Thread: Refactoring pgbench.c

Refactoring pgbench.c

From
Tatsuo Ishii
Date:
Main pgbench logic consists of single file pgbench.c which is 4036
lines of code as of today. This is not a small number and I think it
would be nice if it is divided into smaller files because it will make
it easier to maintain, add or change features of pgbench.  I will come
up with an idea how to split pgbench.c later. In the mean time I
attached a call graph of pgbench.c generated by egypt, which we could
get a basic idea how to split and modularize pgbench.c.

BTW, while looking at pgbench.c I noticed subtle coding problems:

1) strtoint64() should be decalred as static

2) 
static
void
agg_vals_init(AggVals *aggs, instr_time start)

"static" and "void" should be one line, rather than separate 2 lines
according to our coding style.

I will commit fix for these if there's no objection.

Best regards,
--
Tatsuo Ishii
SRA OSS, Inc. Japan
English: http://www.sraoss.co.jp/index_en.php
Japanese:http://www.sraoss.co.jp

Re: Refactoring pgbench.c

From
Fabien COELHO
Date:
Hello Tatsuo,

> Main pgbench logic consists of single file pgbench.c which is 4036 lines 
> of code as of today. This is not a small number and I think it would be 
> nice if it is divided into smaller files because it will make it easier 
> to maintain, add or change features of pgbench.

I do not think that this large file is a so big a problem (good editors 
help navigation in the code), and I'm not sure that splitting it would 
achieve much: there are not that many functions, some of them are maybe 
long (main, threadRun, doCustom) but mostly for good reasons.

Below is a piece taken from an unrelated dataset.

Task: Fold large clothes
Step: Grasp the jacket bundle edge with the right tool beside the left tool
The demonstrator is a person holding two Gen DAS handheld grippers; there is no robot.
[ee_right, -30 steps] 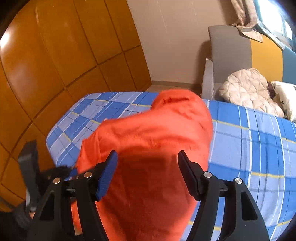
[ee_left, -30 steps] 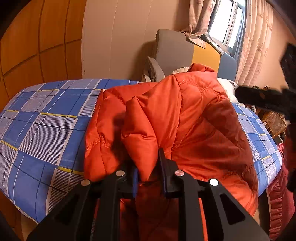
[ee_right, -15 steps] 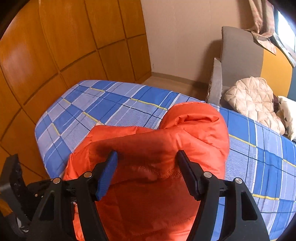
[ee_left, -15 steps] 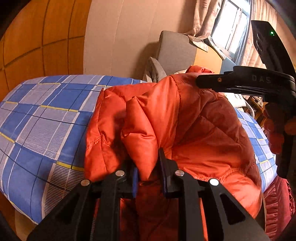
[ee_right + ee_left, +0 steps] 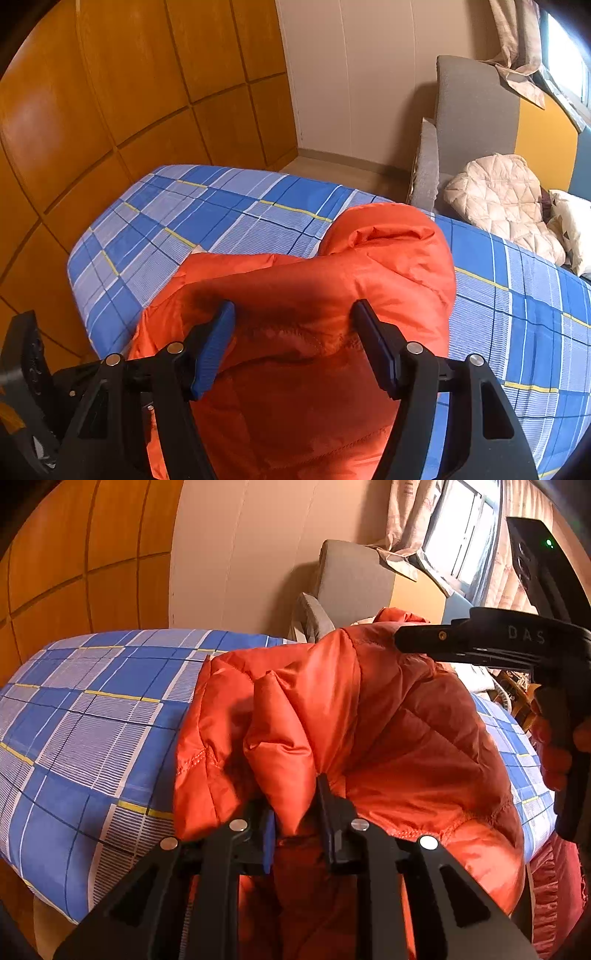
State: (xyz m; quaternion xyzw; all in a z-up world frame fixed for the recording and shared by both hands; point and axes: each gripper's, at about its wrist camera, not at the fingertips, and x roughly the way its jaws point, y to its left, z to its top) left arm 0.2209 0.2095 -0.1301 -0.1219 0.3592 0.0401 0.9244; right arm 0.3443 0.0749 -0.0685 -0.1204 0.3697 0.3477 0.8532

I've submitted a patch to remove "fork-emulation", which I think would 
really help simplify the code (maybe -10% source in "pgbench.c", less 
#ifs, avoid double implementations or more-complex-than-necessary 
implementations or not-implemented features).

-- 
Fabien.



Re: Refactoring pgbench.c

From
Tomas Vondra
Date:
Hi,

On 06/28/2015 08:10 AM, Fabien COELHO wrote:
>
> Hello Tatsuo,
>
>> Main pgbench logic consists of single file pgbench.c which is 4036
>> lines of code as of today. This is not a small number and I think
>> it would be nice if it is divided into smaller files because it
>> will make it easier to maintain, add or change features of pgbench.
>
> I do not think that this large file is a so big a problem (good
> editors help navigation in the code), and I'm not sure that splitting
> it would achieve much: there are not that many functions, some of
> them are maybe long (main, threadRun, doCustom) but mostly for good
> reasons.

My thoughts, exactly. I don't think just splitting the file into 
multiple pieces will achieve anything - the problem is that we've 
extended the original pgbench code in rather hackish way, without any 
major design changes, so IMHO what should be done is refactoring ...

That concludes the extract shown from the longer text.